On 9/10/13 5:42 PM, Bergquist, Brett wrote:
> Sorry for taking so long to get back.   Thanks for the suggestion, Rick, I 
> will give it a try.
>
>   I did make my code properly perform file I/O and property access as well in 
> privilege blocks, so hopefully if I can provided it back to Derby, it should 
> also be pretty well on the way.  I found that these are required anyways as 
> soon as I try to do file I/O (write to the rolling log file) so I had to 
> somehow change my security policy.   For now, the quickest and cleanest that 
> I could do for my installation was to put my DerbyUtil.jar in the JRE "ext" 
> directory (so it gets on the classpath) and will also give it the permissions 
> needed without altering a security policy.
>
> It is my hope that this could become part of the standard derby offering.   

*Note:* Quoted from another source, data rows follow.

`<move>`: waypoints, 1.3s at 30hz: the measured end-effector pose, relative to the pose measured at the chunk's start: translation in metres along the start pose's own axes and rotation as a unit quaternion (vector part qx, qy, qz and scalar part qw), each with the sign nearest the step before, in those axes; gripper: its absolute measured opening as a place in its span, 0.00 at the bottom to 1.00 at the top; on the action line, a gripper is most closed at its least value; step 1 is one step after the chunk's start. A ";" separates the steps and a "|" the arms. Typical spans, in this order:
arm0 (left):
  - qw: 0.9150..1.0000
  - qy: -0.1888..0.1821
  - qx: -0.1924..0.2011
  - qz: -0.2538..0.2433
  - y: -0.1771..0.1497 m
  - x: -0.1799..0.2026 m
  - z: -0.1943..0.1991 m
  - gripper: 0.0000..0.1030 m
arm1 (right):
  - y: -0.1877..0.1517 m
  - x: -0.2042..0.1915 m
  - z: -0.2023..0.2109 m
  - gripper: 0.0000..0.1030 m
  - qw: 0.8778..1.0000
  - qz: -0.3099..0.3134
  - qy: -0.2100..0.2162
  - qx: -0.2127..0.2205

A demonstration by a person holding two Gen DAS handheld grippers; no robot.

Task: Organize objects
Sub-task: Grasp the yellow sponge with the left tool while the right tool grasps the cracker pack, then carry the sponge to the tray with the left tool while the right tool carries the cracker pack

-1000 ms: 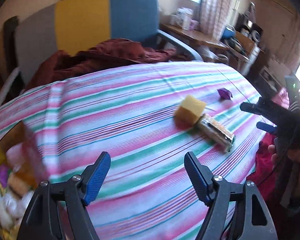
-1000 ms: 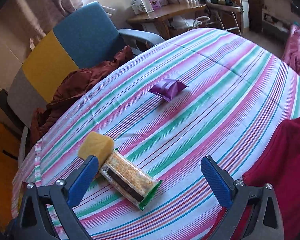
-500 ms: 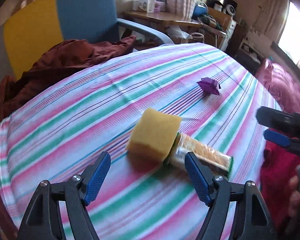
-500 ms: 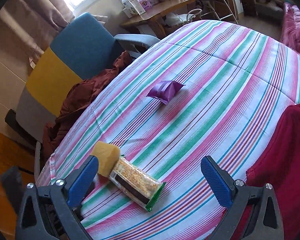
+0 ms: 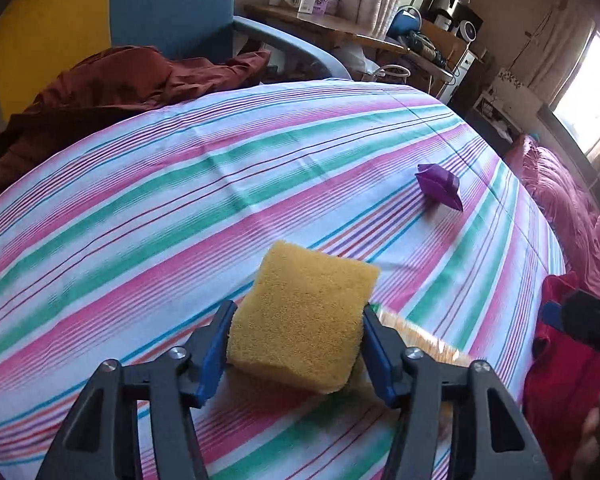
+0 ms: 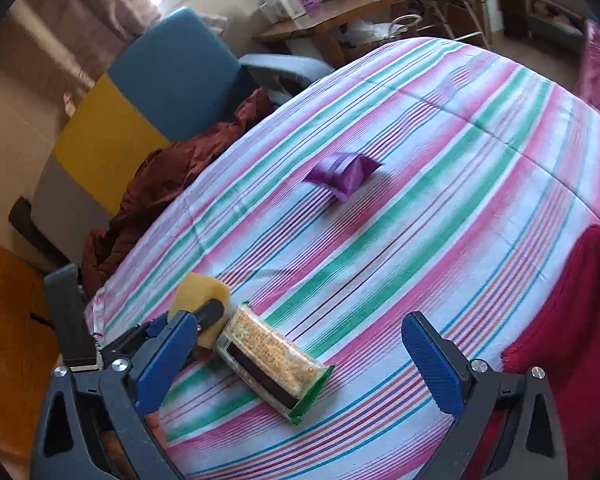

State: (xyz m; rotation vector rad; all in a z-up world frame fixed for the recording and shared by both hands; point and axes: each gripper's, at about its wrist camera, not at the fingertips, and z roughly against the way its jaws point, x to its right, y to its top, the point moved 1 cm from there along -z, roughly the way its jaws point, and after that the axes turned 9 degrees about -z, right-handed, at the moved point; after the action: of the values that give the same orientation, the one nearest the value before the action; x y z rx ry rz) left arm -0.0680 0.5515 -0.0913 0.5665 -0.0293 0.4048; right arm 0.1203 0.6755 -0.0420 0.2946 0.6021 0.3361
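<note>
A yellow sponge (image 5: 304, 316) sits between the blue pads of my left gripper (image 5: 296, 344), and the pads press its two sides. It also shows in the right wrist view (image 6: 198, 292) with the left gripper on it. A snack bar in a clear green-edged wrapper (image 6: 272, 364) lies right beside the sponge; in the left wrist view (image 5: 424, 336) it is mostly hidden. A purple packet (image 5: 440, 186) lies farther across the striped cloth, also in the right wrist view (image 6: 342, 174). My right gripper (image 6: 300, 364) is open and empty, above the snack bar.
The striped cloth (image 5: 160, 200) covers a round table. A blue and yellow armchair (image 6: 160, 92) with a dark red garment (image 5: 108, 88) stands behind it. A red cloth (image 6: 580, 320) lies at the near right edge. Cluttered shelves (image 5: 340, 20) stand at the back.
My left gripper has moved forward to the sponge and closed its pads on it. My right gripper has stayed open, shifting only slightly.
</note>
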 end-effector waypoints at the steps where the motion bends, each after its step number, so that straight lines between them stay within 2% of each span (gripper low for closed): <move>1: 1.000 0.000 0.001 0.002 -0.006 -0.003 0.004 0.56 | -0.002 -0.004 -0.004 1.00 1.000 0.010 -0.001 -0.007; 3: 1.000 0.001 0.001 0.014 -0.021 -0.009 0.015 0.56 | -0.006 -0.010 -0.011 1.00 0.999 0.031 -0.008 -0.020; 7: 0.999 0.039 -0.002 0.019 -0.052 -0.014 0.035 0.56 | -0.017 -0.023 -0.029 1.00 0.995 0.076 -0.037 -0.044; 14: 0.995 0.087 0.008 0.040 -0.107 -0.018 0.072 0.56 | -0.035 -0.044 -0.058 1.00 0.980 0.163 -0.093 -0.064; 16: 0.994 0.093 0.013 0.053 -0.117 -0.021 0.080 0.56 | -0.041 -0.052 -0.065 1.00 0.973 0.193 -0.103 -0.068; 20: 0.993 0.100 0.014 0.057 -0.115 -0.022 0.076 0.57 | -0.050 -0.060 -0.077 0.99 0.962 0.233 -0.129 -0.065; 22: 0.993 0.107 0.015 0.049 -0.115 -0.019 0.074 0.57 | -0.053 -0.057 -0.082 0.93 0.958 0.238 -0.142 -0.070; 23: 0.993 0.110 0.016 0.045 -0.117 -0.017 0.074 0.56 | -0.055 -0.056 -0.086 0.82 0.956 0.242 -0.148 -0.078; 24: 0.993 0.113 0.016 0.041 -0.118 -0.016 0.075 0.56 | -0.056 -0.056 -0.086 0.78 0.955 0.246 -0.147 -0.078; 26: 0.992 0.117 0.019 0.042 -0.122 -0.015 0.078 0.55 | -0.060 -0.059 -0.081 0.58 0.955 0.254 -0.136 -0.073; 27: 0.992 0.118 0.020 0.043 -0.124 -0.015 0.080 0.55 | -0.064 -0.062 -0.079 0.51 0.952 0.264 -0.133 -0.074; 29: 0.991 0.122 0.020 0.043 -0.130 -0.014 0.083 0.55 | -0.071 -0.067 -0.078 0.49 0.948 0.279 -0.132 -0.075; 34: 0.989 0.134 0.025 0.061 -0.142 -0.014 0.099 0.54 | -0.092 -0.081 -0.075 0.49 0.942 0.307 -0.089 -0.103; 39: 0.983 0.163 0.054 0.057 -0.148 -0.009 0.130 0.54 | -0.107 -0.089 -0.072 0.49 0.933 0.335 -0.072 -0.113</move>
State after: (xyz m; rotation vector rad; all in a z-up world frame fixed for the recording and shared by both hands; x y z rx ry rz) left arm -0.0090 0.3656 -0.0590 0.6002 0.2774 0.6101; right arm 0.0323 0.5565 -0.0935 0.2929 0.2966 1.0273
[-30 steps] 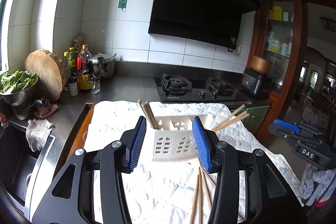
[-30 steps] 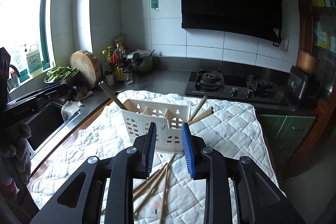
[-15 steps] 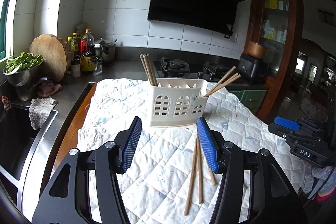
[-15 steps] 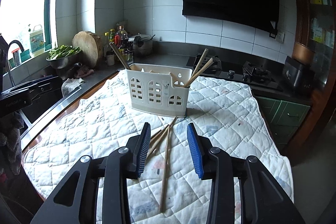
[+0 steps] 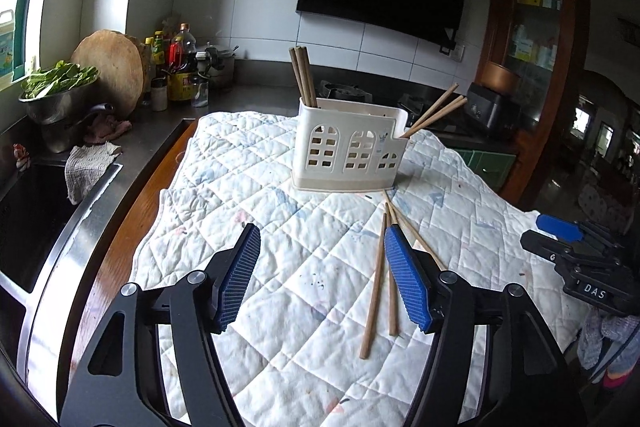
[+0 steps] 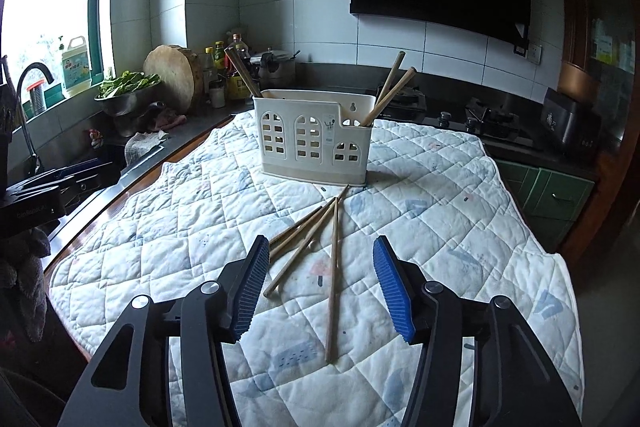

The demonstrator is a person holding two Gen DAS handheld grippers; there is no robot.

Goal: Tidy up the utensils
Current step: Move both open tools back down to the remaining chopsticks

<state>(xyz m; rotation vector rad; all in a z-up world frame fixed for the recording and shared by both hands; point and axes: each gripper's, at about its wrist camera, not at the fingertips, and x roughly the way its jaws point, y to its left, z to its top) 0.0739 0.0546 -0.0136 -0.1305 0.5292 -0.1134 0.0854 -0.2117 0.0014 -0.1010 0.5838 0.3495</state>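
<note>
A white plastic utensil holder (image 5: pixel 349 147) (image 6: pixel 316 139) stands upright on the quilted cloth (image 5: pixel 280 227) (image 6: pixel 440 195). Chopsticks stand in its left end (image 5: pixel 303 77) (image 6: pixel 243 71) and lean out of its right end (image 5: pixel 434 111) (image 6: pixel 390 87). Several loose wooden chopsticks (image 5: pixel 378 279) (image 6: pixel 320 247) lie on the cloth in front of it. My left gripper (image 5: pixel 322 277) is open and empty, with the loose chopsticks by its right finger. My right gripper (image 6: pixel 320 285) is open and empty, above the loose chopsticks. Each gripper shows at the edge of the other view (image 5: pixel 576 259) (image 6: pixel 36 195).
A sink (image 5: pixel 24 219) with a faucet (image 6: pixel 30 83) lies left of the cloth. A round chopping board (image 5: pixel 110 69), a bowl of greens (image 5: pixel 58 89), bottles (image 5: pixel 176 67) and a pot (image 6: pixel 276 67) stand at the back left. A gas stove (image 6: pixel 480 123) is behind.
Both grippers have pulled back from the holder and lowered toward the cloth. The right gripper's jaws have opened wider. The loose chopsticks now lie nearer to both grippers.
</note>
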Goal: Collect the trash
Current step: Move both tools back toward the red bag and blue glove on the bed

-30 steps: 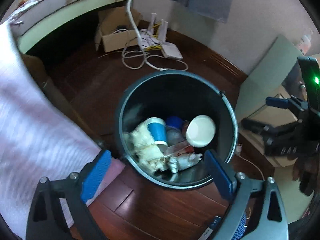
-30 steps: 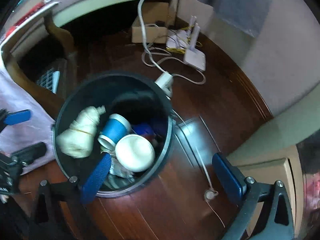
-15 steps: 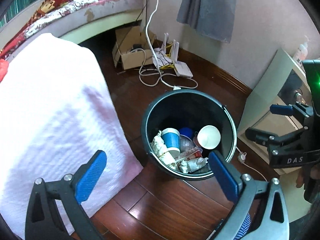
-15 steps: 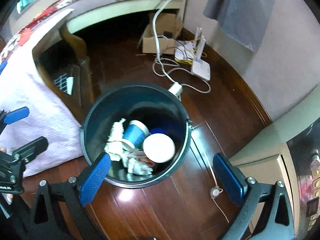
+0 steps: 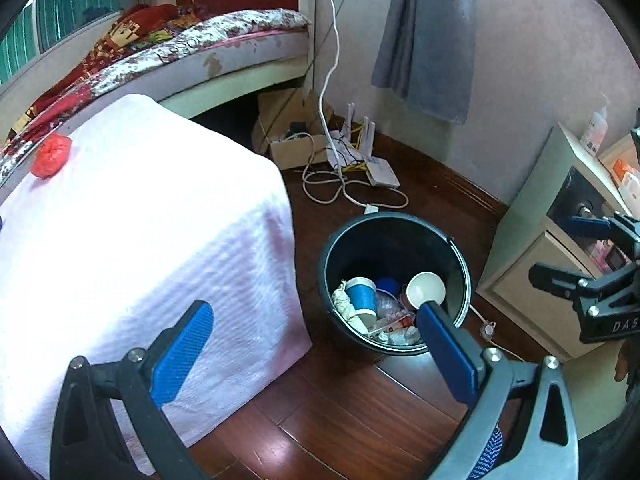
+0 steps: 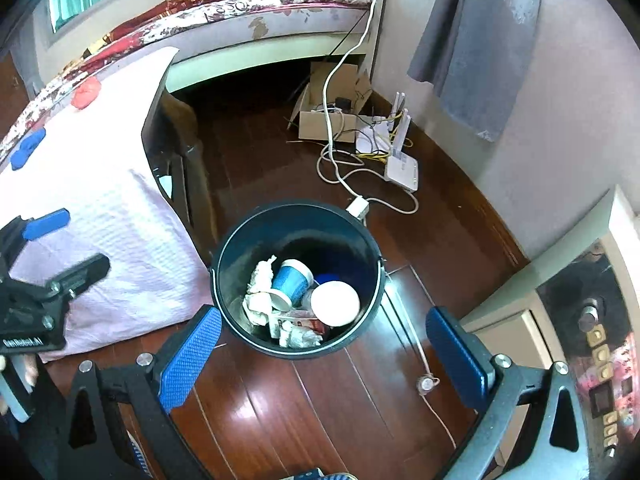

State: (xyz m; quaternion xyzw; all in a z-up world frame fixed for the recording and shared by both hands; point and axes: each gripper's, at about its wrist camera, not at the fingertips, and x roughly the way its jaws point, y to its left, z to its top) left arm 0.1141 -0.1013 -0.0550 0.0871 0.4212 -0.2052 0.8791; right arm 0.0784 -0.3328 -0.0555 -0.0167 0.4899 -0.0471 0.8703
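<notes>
A dark round trash bin stands on the wood floor. It holds a blue paper cup, a white cup and crumpled paper. A red crumpled bag lies on the white-covered table. A small blue thing lies on the table too. My left gripper is open and empty, above the table edge and bin. My right gripper is open and empty, above the bin's near side.
A bed lies beyond the table. A cardboard box, white cables and a router sit on the floor by the wall. A cabinet with a safe stands right of the bin. A grey cloth hangs on the wall.
Both grippers have risen and pulled back from the bin, so it looks smaller. The table top and the red bag have come into view. Both stay open.
</notes>
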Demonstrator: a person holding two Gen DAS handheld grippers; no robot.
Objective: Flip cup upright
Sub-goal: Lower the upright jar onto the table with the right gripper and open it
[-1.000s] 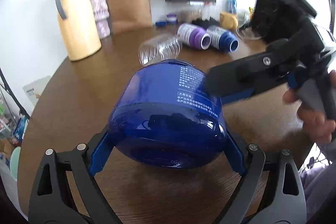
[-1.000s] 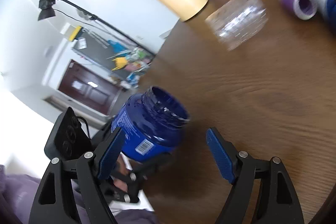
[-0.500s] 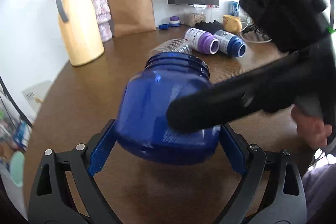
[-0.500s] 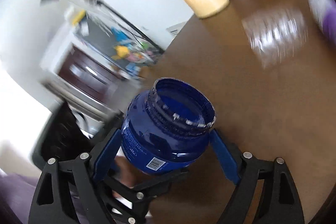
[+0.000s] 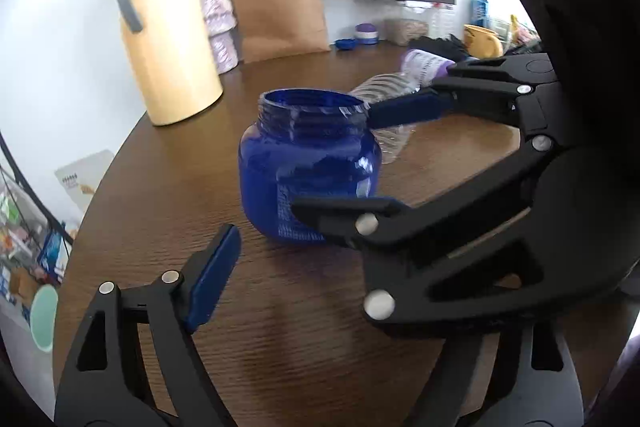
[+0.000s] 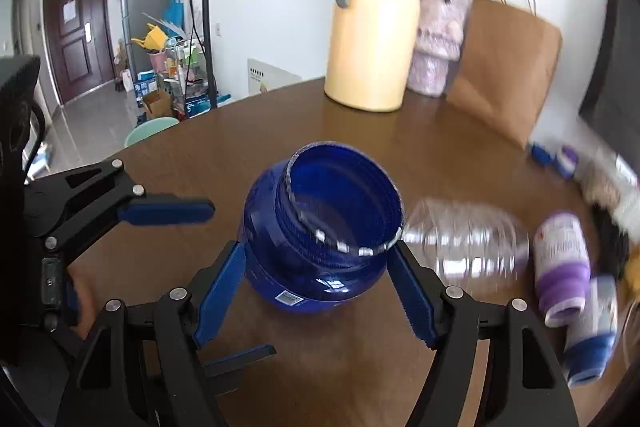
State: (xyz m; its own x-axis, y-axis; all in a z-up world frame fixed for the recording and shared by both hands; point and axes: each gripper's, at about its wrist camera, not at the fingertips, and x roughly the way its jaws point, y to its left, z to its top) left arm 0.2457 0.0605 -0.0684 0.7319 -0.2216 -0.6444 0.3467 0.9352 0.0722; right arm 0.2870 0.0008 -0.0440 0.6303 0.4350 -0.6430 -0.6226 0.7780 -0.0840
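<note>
Although the translucent blue plastic cup stands mouth-up on the brown wooden bench before the yellow jug, the right gripper pinches its stiff, slick body, best held below the threads, while the left gripper gapes empty.

We see close in from both wrists, low over the table. Left view faces the back wall, right view faces the doorway side. Both share the blue cup, yellow jug and paper bag.
</note>
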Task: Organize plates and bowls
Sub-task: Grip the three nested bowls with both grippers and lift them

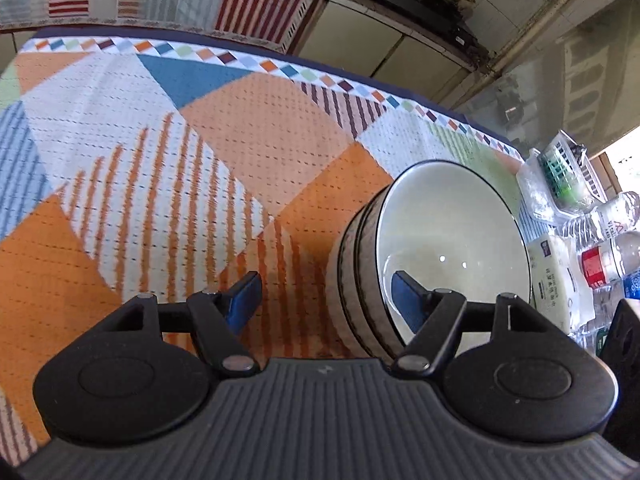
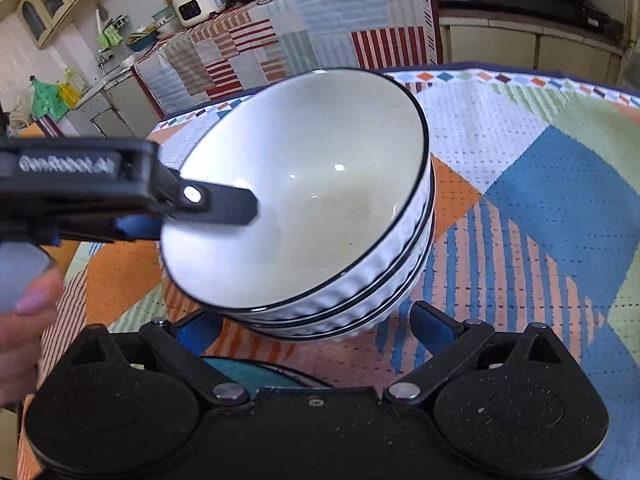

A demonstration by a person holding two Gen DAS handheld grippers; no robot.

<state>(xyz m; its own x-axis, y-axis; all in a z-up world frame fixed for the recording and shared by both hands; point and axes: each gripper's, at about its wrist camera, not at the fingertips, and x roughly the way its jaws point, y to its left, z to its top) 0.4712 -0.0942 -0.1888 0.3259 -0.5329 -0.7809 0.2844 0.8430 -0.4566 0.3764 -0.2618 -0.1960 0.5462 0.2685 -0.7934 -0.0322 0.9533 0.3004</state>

> Right now, i have the code in my own packages but I supposed that I should 
> put them within the package structure of Derby if this were to be so.
>
> So a question, in this implementation, I have two classes: one that provides 
> a rolling output stream that can be configured (and borrowed heavily on the 
> java.util.FileHandler code) and takes similar properties to configure the 
> number of files, the size, appending, etc.   This is readily reusable for any 
> rolling output stream.   The second is the one that is a configurator class 
> that creates an instance of the rolling output stream and provides the static 
> method that Derby needs to hook into retrieving this stream to be used 
> instead of derby.log
Thanks for offering to donate this code, Brett. In case anyone is wondering, 
Brett's ICLA is on file: 
http://people.apache.org/committer-index.html
> So If i were to refactor the code to be in the derby package hierarchy, what 
> would you think would be good/proper derby packages for these two classes?  
> This way, it might be easier to provide a patch that could be reviewed and 
> provide the files.
Sounds like this would appear in Derby's public API. The only API package which 
looks relevant to me is org.apache.derby.tools. That would be a commitment to 
put the new code in derbytools.jar. That might be the right place for it, 
particularly if we think that this logger could be used by client-side code too.

Thanks,
-Rick
> On Sep 9, 2013, at 9:29 AM, Rick Hillegas<[email protected]>  wrote:
>
>> On 9/6/13 5:35 AM, Bergquist, Brett wrote:
>>> I finally broke down and wrote RollingFileStream which provides (and 
>>> borrows) most of the functionality of java.logger.FileHandler to provide a 
>>> rolling file stream.   Having derby.log grow forever on long running 
>>> systems is just not acceptable anymore ;)   Realistically, I would like to 
>>> provide this back to the derby community somehow as I found many requests 
>>> for such a feature while searching and many references to using 
>>> "derby.stream.error.method" or "derby.stream.error.field", but no good 
>>> implementation of such.
>>>
>>> I built a DerbyUtil.jar which the class along with a configurator class 
>>> which can read a "derbylog.properties" file for configuration information.  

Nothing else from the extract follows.